If you don’t want dancing, don’t have dancing. If you don’t have room for dancing, definitely don’t have dancing. Depending on how you’re considering moving the tables around, if it’s a small space, you’re probably going to be violating fire codes and city ordinances left and right.
Post # 6
We didn’t have dancing at our wedding and I don’t think anyone minded. We did have a shorter reception than most, 3.5 hours including cocktail “hour” (more like 45 minutes). It was an evening reception with a buffet dinner and by the time we got done with dinner and dessert our time was basically up. We had an open bar with a huge beer list so most of our guests seemed content trying new beers, eating, and socializing. We’d hoped to have dancing but didn’t have the budget for a DJ, and the sound system in the venue turned out not to work very well so we couldn’t use the playlist we’d prepared. It wound up being OK since I think we would have felt rushed trying to squeeze in dancing. So no, dancing is not required and your guests can have a good time without it. I mean, haven’t you gone to non-wedding parties that didn’t have dancing but you still had plenty of fun? Don’t stress about it if it’s not something you want to include.
Post # 7
franfran711 : I’m all about the dancing! I even dance in the streets and I love when ppl also dance in the street. However, if I were to be invited to an afternoon wedding I’d imagine I’d be something with tea, summer dresses, and mingling. It’d still be fun! Just a different vibe. Will you be serving any wine or mimosas? I’d enjoy acouple wines in the sun, eating some finger foods and mingling lol kind of like a nice wine tasting.
Post # 8
Post # 9
We’re not having dancing because it’s a daytime wedding, and… I don’t like dancing. Instead, we’re having lawn games, or board games if it rains. If you have any cute games to do, like the shoe game, that might help break things up so it’s not just an unbroken stream of time where guests have to figure out how to amuse themselves.
Post # 10
- Wedding: September 2017 - Poppy Ridge Golf Course
We’re not having dancing bc it’ll be early afternoon in a park and that just seemed like a weird combo for dancing but people are free to cut a rug on the grass if they want since Fiance again flip flopped and decided to keep the DJ. 😒 We’ll see how it goes but I won’t miss the dancing since its not my thing.
Post # 11
I encountered the same situation – told everyone it would be a dinner reception and had a ot of questions about whether there would be dancing. Eventually, I put a FAQ on my wedding website, but apprently people are supposed to know from the words “dinner reception” that there will be no dancing.

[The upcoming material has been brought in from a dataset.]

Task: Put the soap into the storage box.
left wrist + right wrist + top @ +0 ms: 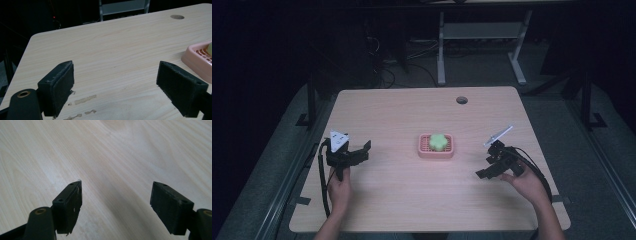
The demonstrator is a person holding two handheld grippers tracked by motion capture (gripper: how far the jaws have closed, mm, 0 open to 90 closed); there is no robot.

We’re not having dancing either because neither of us dance and want to make a fool of ourselves
Post # 12
I think that because it’s a day reception it makes sense not to have it. I would have music though and then if people really want to dance they can always start impromptu dance parties. I feel like dance parties are usually best when there’s been a solid amount of drinking beforehand which usually doesn’t happen with day-time events like that. Not that everyone needs to be drunk to dance, but many people need to at least be a bit buzzed – so in order to fill out the floor it’s generally better haha. Better to have an area that COULD turn into a dance floor if people felt like it, but wouldn’t look pathetic and neglected if no one was dancing.
Post # 13
For a 2-3 hour reception no dancing is fine. My friend’s wedding didn’t have dancing, it meant people didn’t stay super late but they definitely stayed for 3 hours.
Post # 14
Considering your situation (short in length, day-time, stand-up) i think no dancing is fine. Since it’s not a lengthy and drawn out reception I doubt people will get bored.
They will eat, mingle, chat, and nibble on food. Before they know it, it’ll be over.